The Chamber of Deputies recently voted on the project that regulates telemedicine, which has undoubtedly been expanded during the pandemic period, but has a number of difficulties to face, starting with the lack of internet access by the population. If adopted, how will telehealth be implemented?

Our goal is to transform São Paulo into a reference in the use of digital health to improve the efficiency of the healthcare system. To do this, we will exploit models that have already been tested and have had positive results in the pandemic, integrating the different systems and also establishing partnerships with universities to promote the training of healthcare professionals in digital technologies.

Health surveillance today is very fragmented, with the three bodies (municipal, state and national) having different systems that do not communicate with each other, not to mention the different types of surveillance within the same secretariat. How does it intend to achieve this integration?

Currently the existing processes in the state are bureaucratic and divided into departments, which is why the importance of investments in digital health and the work that will be done in government by the creation of a folder totally dedicated to this.

Mr. will take over the health portfolio in the government of Tarcísio, who was an ally of President Bolsonaro, whose position in the pandemic was against vaccines, the use of masks and scientifically proven preventive measures. How do you see the challenge of managing a portfolio under Tarcísio’s tutelage?

Disease prevention policy will be a priority for our government and we will work hard to strengthen immunization coverage in SP, mainly through campaigns. The national immunization program [PNI] it has always been a worldwide reference, but since 2015 we have seen a decline in numbers. It is crucial to demonstrate that the diseases still exist and that vaccination is essential.

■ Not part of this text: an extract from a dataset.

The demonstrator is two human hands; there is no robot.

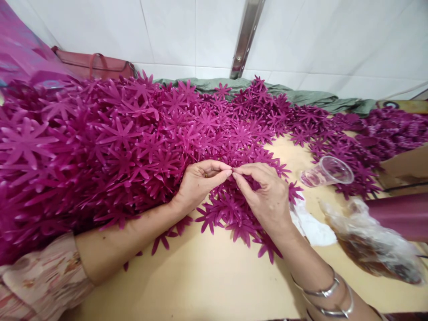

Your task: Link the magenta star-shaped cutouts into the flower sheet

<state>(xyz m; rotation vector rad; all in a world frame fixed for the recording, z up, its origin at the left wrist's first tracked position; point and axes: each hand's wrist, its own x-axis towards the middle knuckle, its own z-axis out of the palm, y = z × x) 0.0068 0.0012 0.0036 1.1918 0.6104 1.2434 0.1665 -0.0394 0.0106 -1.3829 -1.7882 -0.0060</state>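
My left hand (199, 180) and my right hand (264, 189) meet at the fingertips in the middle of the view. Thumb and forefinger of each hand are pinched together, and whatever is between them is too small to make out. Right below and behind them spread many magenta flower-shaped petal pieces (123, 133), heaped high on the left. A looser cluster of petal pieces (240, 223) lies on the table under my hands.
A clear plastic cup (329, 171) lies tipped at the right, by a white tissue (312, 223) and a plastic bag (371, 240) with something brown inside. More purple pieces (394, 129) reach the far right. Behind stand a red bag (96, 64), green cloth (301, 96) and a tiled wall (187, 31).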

Recently, the largest hospital in the country for the treatment of women victims of sexual violence, Pérola Byington, has been transferred to the private sector and there has been a temporary interruption of assistance to women in the SUS for legal abortion. What structure exists in the state today to support women victims of sexual violence?

Global women’s health is a top priority for our government. In addition to guaranteeing full support to women victims of violence, we will work on family planning and antenatal care.

One of the major problems of the 21st century is future epidemics and pandemics. How do you want to strengthen the surveillance system in SP?

One of the projects is the creation of a State Center for Disease Control and Quality of Care, which aims to implement an epidemiological intelligence system, forming platforms and databases that contribute to the monitoring and assessment of health threats and the process evidence-based decision-making, making it possible to systematically track population health trajectories.

Still in relation to the last question, how do you intend to encourage health research in the state, linked to public institutes and state universities?

Encouraging and bringing health services closer to Fapesp (State Foundation for Research Support of São Paulo) to support scientific production.

Eleus Vieira de Paiva, 69 years old

Born in Santos (SP), he graduated in medicine at the Itajubá Faculty of Medicine, specializing in nuclear medicine at the USP Faculty of Medicine. He was president of the Associação Paulista de Medicina (from 1995 to 1999), of the Associação Médica Brasileira (from 1999 to 2005) and federal deputy in three terms, one for the PFL (2005-2007), one for the DEM (2007 to 2011) and the latest from the PSD (from 2011 to 2022).